_TASK OBJECTIVE:_ Omit all pictures, then repeat the listing exactly.

_INPUT DATA:_
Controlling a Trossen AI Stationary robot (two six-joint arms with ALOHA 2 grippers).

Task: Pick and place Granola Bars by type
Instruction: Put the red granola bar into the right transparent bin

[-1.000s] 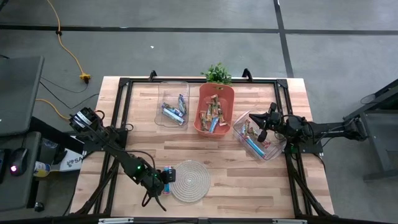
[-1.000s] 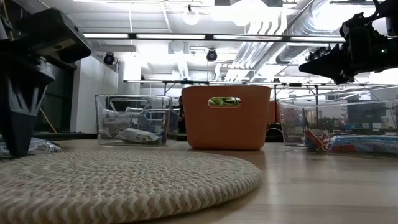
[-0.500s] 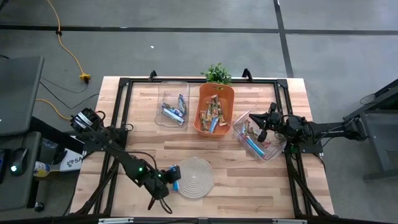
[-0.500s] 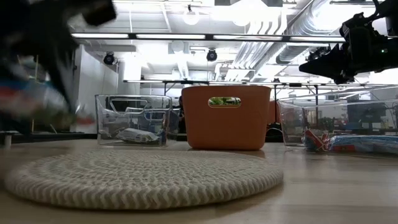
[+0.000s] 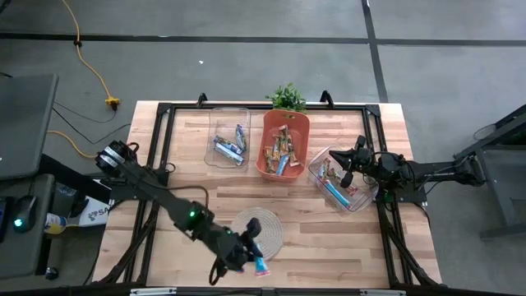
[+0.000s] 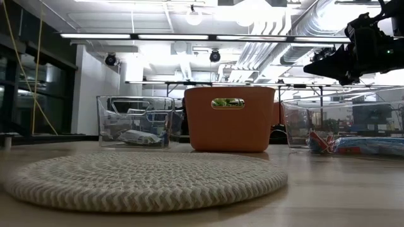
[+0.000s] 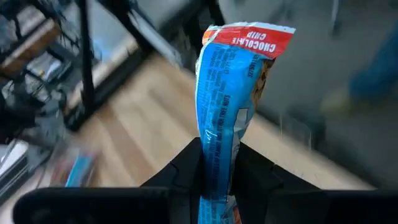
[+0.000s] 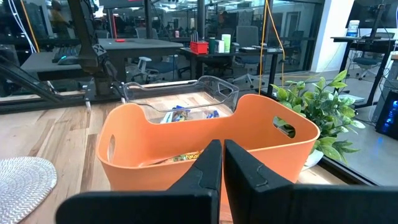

_EXERCISE SOLUTION:_
Controlling a Trossen AI Stationary robot (two six-joint arms with ALOHA 2 grippers).

Task: Pick and place Granola Bars by type
Instruction: Put the red granola bar into the right transparent bin

[-1.000s] 
[-1.000s] 
[-0.500s] 
[-0.500s] 
[+0.000s] 
[+0.000s] 
[+0.000s] 
[+0.000s] 

The answer stands, and there is nothing more to add.